_Aim of the task_. Each line starting at the one that contains "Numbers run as" and ending at the one that contains "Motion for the" must be returned exactly, and the rest of the listing is left out.

=====

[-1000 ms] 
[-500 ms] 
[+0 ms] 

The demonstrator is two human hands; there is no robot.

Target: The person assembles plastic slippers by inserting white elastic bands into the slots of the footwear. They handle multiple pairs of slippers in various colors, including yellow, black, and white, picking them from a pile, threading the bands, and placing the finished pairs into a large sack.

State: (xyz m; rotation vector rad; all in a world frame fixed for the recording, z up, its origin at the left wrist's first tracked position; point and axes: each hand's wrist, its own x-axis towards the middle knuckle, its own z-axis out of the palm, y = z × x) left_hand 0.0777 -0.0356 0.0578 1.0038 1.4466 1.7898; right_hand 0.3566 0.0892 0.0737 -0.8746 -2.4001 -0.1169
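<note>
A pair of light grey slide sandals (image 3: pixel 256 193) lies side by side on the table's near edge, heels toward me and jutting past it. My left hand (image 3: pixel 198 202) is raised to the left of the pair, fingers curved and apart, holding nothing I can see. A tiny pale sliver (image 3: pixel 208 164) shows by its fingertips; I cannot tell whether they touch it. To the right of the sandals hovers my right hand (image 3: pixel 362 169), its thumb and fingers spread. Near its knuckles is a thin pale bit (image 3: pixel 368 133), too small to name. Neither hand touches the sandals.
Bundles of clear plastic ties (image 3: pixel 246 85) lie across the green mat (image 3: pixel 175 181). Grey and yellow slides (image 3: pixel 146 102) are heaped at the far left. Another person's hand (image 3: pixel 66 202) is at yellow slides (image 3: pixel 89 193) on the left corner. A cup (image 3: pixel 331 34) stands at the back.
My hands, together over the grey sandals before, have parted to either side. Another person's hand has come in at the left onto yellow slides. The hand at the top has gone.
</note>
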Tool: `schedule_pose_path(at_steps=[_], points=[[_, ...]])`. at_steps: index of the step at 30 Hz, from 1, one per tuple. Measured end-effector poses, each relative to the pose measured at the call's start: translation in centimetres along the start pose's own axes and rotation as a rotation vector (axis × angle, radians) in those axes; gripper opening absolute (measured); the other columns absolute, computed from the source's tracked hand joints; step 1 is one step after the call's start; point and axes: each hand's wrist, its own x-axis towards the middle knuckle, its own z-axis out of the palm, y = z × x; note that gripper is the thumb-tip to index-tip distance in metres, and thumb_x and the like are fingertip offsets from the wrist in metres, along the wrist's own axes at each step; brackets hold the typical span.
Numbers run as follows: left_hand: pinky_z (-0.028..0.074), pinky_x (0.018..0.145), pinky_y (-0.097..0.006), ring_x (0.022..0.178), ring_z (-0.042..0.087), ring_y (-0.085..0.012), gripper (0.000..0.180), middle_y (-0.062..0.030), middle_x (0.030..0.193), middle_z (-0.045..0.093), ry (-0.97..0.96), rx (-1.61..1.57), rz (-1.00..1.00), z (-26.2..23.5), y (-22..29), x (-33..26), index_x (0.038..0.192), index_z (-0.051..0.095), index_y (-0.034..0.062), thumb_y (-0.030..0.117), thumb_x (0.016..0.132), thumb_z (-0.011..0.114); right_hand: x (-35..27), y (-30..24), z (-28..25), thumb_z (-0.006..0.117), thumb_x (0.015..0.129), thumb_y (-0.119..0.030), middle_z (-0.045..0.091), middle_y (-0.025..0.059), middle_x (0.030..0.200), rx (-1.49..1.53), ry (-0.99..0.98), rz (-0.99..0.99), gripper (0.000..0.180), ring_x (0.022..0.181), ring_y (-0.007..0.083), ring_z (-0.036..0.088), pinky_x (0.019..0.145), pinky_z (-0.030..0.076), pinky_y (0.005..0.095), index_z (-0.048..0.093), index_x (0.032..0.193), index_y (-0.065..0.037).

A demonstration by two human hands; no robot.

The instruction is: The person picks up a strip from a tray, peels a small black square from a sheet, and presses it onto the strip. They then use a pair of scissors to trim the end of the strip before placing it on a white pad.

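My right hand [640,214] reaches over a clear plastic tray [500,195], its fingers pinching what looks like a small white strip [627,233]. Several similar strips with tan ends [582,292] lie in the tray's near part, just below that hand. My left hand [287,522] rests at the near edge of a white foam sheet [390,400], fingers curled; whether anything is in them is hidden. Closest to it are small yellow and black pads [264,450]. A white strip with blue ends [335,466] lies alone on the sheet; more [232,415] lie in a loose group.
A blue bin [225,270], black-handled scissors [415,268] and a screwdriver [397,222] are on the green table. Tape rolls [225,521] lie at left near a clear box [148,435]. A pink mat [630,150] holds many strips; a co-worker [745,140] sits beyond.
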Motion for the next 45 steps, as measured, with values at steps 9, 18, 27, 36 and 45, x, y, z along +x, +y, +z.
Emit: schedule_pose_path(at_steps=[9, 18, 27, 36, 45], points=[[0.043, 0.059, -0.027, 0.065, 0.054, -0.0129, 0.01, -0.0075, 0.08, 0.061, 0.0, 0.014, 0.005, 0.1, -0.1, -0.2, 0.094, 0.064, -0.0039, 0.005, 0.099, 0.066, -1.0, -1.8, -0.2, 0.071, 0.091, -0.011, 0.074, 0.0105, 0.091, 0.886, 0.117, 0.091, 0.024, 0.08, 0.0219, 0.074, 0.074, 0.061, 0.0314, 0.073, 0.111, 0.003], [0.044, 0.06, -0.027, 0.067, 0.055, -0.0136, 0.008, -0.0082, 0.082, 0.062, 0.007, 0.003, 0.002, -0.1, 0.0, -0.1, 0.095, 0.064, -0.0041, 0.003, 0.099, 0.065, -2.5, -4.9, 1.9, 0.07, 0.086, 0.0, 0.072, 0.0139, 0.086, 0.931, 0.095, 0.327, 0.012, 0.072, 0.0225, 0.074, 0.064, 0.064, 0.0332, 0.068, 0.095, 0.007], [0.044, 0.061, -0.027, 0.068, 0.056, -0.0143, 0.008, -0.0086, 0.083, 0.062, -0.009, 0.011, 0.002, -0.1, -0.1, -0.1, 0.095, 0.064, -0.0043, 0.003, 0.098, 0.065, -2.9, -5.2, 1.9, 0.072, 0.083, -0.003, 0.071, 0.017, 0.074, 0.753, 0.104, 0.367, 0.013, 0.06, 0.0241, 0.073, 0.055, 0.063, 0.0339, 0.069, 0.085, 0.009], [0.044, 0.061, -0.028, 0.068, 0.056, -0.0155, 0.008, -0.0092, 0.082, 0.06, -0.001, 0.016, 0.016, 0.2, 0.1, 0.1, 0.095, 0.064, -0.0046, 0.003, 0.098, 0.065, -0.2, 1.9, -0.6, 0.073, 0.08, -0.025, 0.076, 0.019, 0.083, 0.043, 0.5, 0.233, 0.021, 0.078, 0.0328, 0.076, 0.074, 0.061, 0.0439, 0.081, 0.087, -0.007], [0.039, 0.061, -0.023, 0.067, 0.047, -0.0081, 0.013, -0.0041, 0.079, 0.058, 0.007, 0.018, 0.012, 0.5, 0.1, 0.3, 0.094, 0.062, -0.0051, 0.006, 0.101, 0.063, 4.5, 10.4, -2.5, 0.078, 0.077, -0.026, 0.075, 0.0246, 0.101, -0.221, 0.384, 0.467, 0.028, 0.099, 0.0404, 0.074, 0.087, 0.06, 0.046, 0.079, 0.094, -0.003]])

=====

_Result of this task_.
Numbers run as follows: left_hand: pinky_z (-0.028..0.074), pinky_x (0.018..0.145), pinky_y (-0.097..0.006), ring_x (0.022..0.178), ring_z (-0.042..0.087), ring_y (-0.085..0.012), gripper (0.000..0.180), middle_y (-0.062..0.030), middle_x (0.030..0.193), middle_z (-0.045..0.093), ry (-0.97..0.96), rx (-1.61..1.57), rz (-1.00..1.00), z (-26.2..23.5), y (-22..29), x (-33..26), index_x (0.038..0.192), index_z (-0.051..0.095), index_y (-0.034..0.062), thumb_y (-0.030..0.117), thumb_x (0.016..0.132), thumb_z (-0.011..0.114); right_hand: x (-35..27), y (-30..24), z (-28..25), thumb_z (-0.006..0.117), thumb_x (0.015..0.129), thumb_y (-0.119..0.030), middle_z (-0.045..0.091), middle_y (-0.025..0.059), middle_x (0.030..0.200), rx (-1.49..1.53), ry (-0.99..0.98), rz (-0.99..0.99), gripper (0.000..0.180), ring_x (0.022..0.181), ring_y (-0.007..0.083), ring_z (-0.036..0.088), pinky_x (0.019..0.145), pinky_z (-0.030..0.076), pinky_y (0.005..0.095), index_z (-0.048..0.093), index_x (0.032..0.193), index_y (-0.065..0.037).

A demonstration by two human hands; no robot.

The instruction is: The person picks up a strip from a tray, peels a small black square from a sheet, and presses it onto the strip. They then use a pair of scissors to trim the end of the strip before placing it on a white pad.

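My right hand [640,214] reaches over a clear plastic tray [500,195], its fingers pinching what looks like a small white strip [627,233]. Several similar strips with tan ends [582,292] lie in the tray's near part, just below that hand. My left hand [287,522] rests at the near edge of a white foam sheet [390,400], fingers curled; whether anything is in them is hidden. Closest to it are small yellow and black pads [264,450]. A white strip with blue ends [335,466] lies alone on the sheet; more [232,415] lie in a loose group.
A blue bin [225,270], black-handled scissors [415,268] and a screwdriver [397,222] are on the green table. Tape rolls [225,521] lie at left near a clear box [148,435]. A pink mat [630,150] holds many strips; a co-worker [745,140] sits beyond.
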Motion for the next 45 steps, as measured, with values at steps 9, 18, 27, 36 and 45, x, y, z along +x, +y, +z.

There's nothing left to add to the output.